Mais un sourire malicieux se figea sur les visages de mes proches lorsque je leur présentai la candidature.
— Est-ce que tu es estés été été ? — dit Inga, debout près de l'évier, les coudes plongés dans la mousse de savon.
Le dîner festif donné en l'honneur de l'anniversaire de son père s'était terminé une demi-heure plus tôt.
En vendant des éléments, la salade est passée au réussi à s'en sortir.
À table, une jeune câlin, Vika, mangeait les restes du gâteau Napoléon.
À côté d'elle, installée dans son fauteuil et se curant les dents avec un cure-dent, se trouvait son mari, Lyonya.

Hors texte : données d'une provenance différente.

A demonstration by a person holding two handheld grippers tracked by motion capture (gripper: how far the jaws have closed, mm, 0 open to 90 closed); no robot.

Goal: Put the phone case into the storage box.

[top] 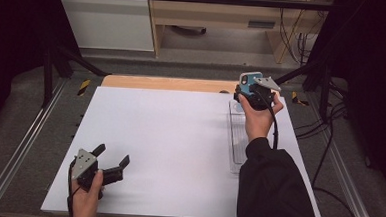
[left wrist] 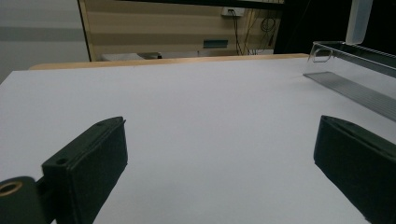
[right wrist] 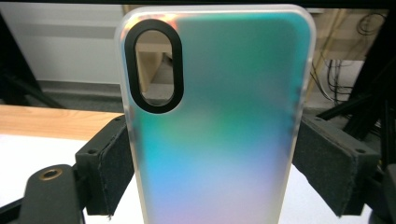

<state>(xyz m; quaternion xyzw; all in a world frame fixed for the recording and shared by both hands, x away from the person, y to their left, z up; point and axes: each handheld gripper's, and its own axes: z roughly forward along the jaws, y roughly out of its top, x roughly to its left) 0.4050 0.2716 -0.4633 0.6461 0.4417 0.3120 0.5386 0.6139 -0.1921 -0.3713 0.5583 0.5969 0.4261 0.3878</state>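
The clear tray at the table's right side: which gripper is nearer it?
Right. The right gripper, clamping a phone case, hangs over the clear tray's far end; the left gripper rests open, far across the table.

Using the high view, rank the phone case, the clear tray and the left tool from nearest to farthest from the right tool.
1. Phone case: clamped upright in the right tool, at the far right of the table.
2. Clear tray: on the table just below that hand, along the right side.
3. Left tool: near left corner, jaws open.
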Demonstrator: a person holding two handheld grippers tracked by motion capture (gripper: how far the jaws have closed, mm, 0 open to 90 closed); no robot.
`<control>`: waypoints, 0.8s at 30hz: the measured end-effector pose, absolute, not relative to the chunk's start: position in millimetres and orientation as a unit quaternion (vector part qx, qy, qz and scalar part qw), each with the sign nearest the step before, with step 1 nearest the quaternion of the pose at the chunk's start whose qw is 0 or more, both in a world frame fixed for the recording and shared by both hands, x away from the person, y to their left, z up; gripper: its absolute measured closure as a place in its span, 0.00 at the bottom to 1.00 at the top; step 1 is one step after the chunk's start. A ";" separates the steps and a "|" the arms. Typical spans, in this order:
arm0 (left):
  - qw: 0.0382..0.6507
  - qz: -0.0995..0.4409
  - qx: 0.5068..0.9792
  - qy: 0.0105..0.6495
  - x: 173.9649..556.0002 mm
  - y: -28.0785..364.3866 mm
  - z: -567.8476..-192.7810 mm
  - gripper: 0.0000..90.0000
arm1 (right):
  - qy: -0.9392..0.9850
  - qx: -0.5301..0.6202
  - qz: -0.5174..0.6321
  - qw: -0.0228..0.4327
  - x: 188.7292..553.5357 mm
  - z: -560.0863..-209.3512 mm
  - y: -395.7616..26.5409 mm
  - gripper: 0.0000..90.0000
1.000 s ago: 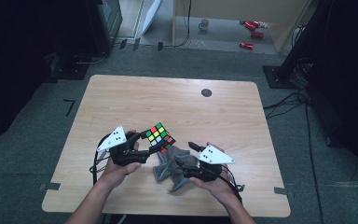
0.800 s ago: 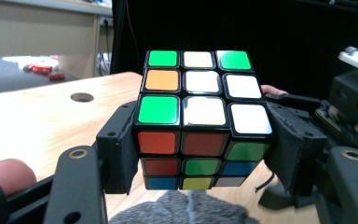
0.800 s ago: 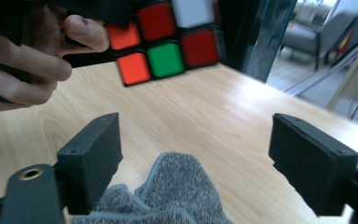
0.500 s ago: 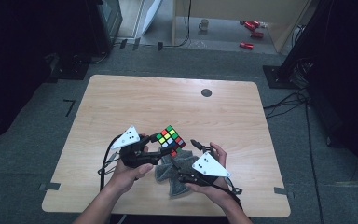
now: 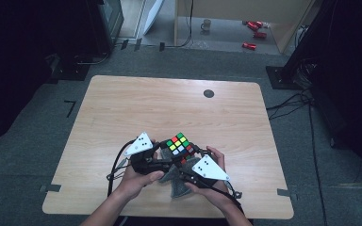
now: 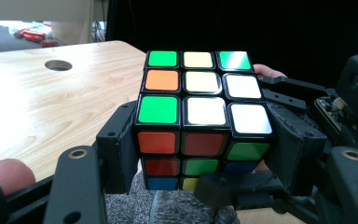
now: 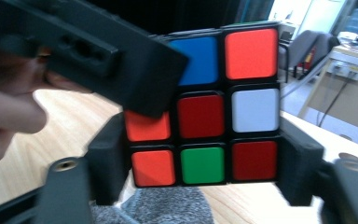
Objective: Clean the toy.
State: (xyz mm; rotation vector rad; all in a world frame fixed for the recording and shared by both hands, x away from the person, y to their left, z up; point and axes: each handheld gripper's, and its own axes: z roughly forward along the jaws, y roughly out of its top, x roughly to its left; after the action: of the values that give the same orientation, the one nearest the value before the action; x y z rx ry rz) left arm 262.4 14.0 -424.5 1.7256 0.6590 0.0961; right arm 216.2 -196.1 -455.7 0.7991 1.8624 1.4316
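Both tools now on cube, R jaws just closing.

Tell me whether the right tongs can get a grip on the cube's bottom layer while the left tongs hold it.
Probably yes. In the right gripper view the right tongs already flank the lower layers of the cube, while a jaw of the left tongs crosses only its upper left corner. The grey cloth lies below, clear of the pads.
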 end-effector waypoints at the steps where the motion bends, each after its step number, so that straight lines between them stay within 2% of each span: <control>1: 0.602 0.040 0.744 0.286 262.6 13.7 -424.6 0.39 | 0.710 0.304 0.548 0.321 216.3 -456.0 -197.0 0.37; 6: 0.607 0.023 0.739 0.291 264.8 13.8 -425.6 0.39 | 0.709 0.302 0.548 0.325 215.4 -456.0 -198.2 0.38; 9: 0.612 0.015 0.736 0.289 266.0 14.4 -426.1 0.38 | 0.710 0.301 0.555 0.312 216.3 -456.3 -200.7 0.38; 14: 0.623 0.013 0.728 0.286 268.4 20.9 -423.7 0.27 | 0.708 0.303 0.561 0.303 218.4 -454.8 -207.9 0.38; 17: 0.628 0.023 0.725 0.283 268.2 24.3 -422.5 0.20 | 0.708 0.305 0.560 0.302 218.5 -453.7 -212.3 0.38; 21: 0.639 0.029 0.715 0.280 269.5 31.6 -420.6 0.19 | 0.697 0.325 0.565 0.299 222.1 -453.3 -222.8 0.38; 24: 0.624 0.051 0.727 0.281 271.5 35.6 -424.2 0.17 | 0.692 0.332 0.566 0.301 224.8 -452.4 -232.7 0.38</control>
State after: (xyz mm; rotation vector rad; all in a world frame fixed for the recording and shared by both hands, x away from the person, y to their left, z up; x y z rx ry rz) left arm 271.5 35.6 -424.2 1.6685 0.6460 0.1171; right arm 224.8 -232.7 -452.4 0.8821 1.8368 1.5013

La mère, Tamara Petrovna, était occupée avec la théière, ce qui lui a valu le regard d'Inga.
— Ougyan, qu'étais-tu censée dire ? — Vika haussa les épaules en léchant la crème sur sa cuillère.
— C'est déjà décidé, Lyonya et moi avons déjà trouvé une équipe.
— On va abattre les murs, agrandir la chambre des enfants.
— Après tout, on est deux, on en a plus besoin.
Inga s'essuya les mains avec un essuie-tout.
Elle le froissa et le jeta à la poubelle.
— L'appartement de grand-mère, dit-elle.
— Celui que j'ai entièrement rénové il ya deux ans avec mon propre argent.
— Et j'ai payé les charges pendant cinq ans, parce que « Vika a un crédit immobilier, c'est dur pour elle ».
— Tu es un appartement enregistré à son nom ?
Le père, Gennady Iitch, assis en bout de table, ajusta ses lunettes.